Mejepa's per-repository specialization mechanism.

A reality compiler ingests a repo's history and trains its own predictor head against that repo's actual failure modes, weighted at 6× operator feedback. Each compiled cell is enterprise-scoped — its training never crosses customer boundaries. Reality compilers are how Mejepa gets sharper per-repo over time without compromising tenant isolation.

ed25519

An Edwards-curve digital signature algorithm.

Mejepa signs every verdict with ed25519, producing a 64-byte signature that is verifiable offline using the public key at mejepa.com/keys. ed25519 is fast, deterministic, has no known cryptanalytic weaknesses, and is endorsed by NIST FIPS 186-5 (2023).

SHAKE-256

A cryptographic hash function from the SHA-3 family that produces variable-length output.

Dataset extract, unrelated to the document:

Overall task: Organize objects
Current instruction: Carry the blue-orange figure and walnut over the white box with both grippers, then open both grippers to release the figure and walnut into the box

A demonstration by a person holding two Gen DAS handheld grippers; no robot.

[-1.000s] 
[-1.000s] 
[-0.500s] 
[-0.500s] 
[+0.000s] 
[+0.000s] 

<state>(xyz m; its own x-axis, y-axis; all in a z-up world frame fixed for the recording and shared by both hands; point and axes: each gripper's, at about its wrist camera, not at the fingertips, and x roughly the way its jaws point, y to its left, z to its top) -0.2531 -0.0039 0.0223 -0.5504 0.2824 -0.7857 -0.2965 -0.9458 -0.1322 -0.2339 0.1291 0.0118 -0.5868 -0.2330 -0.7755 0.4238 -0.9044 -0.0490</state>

Mejepa uses SHAKE-256 to hash each verdict record. Combined with the previous record's hash in the signature input, the chain becomes an append-only Merkle structure that any auditor can replay offline.

SWE-bench Lite

A 300-task subset of the SWE-bench benchmark — a public test suite of real Python GitHub issues with reference patches.

Mejepa's ship gate measures Pearson correlation between its predicted oracle score and the actual SWE-bench Lite oracle outcome. Why SWE-bench Lite and not SWE-bench Verified: SWE-bench Lite has wider failure-mode coverage and a published baseline. See the methodology page for the full computation.

Reference: Jimenez et al., SWE-bench, Princeton NLP / NeurIPS 2024.

Verdict

The output of a Mejepa prediction. Four possible values:

Pass — predicted to satisfy the oracle
Fail — predicted to violate the oracle, with predicted exception class
Abstain — conformal interval too wide to grade reliably
OutOfDistribution — patch sits outside the training distribution

Each verdict includes a conformal interval inside [0, 1], the closest exemplars from the corpus, the predicted failure mode if Fail, and an ed25519 signature appended to the witness chain.

Verification Gap

The structural failure mode where an AI coding agent self-reports a task as complete but the work has not been independently verified against deterministic instruments.

Named in the market by Nate Jones in The Verification Gap (January 2026): "'Done' isn't a capability problem. It's an accountability problem." Mejepa closes the gap by running 15 frozen instruments against the agent's claimed change before merge.

Reference: Jones, The Verification Gap, Natesnewsletter, 2026-01-07.

Definitions for code reality verification.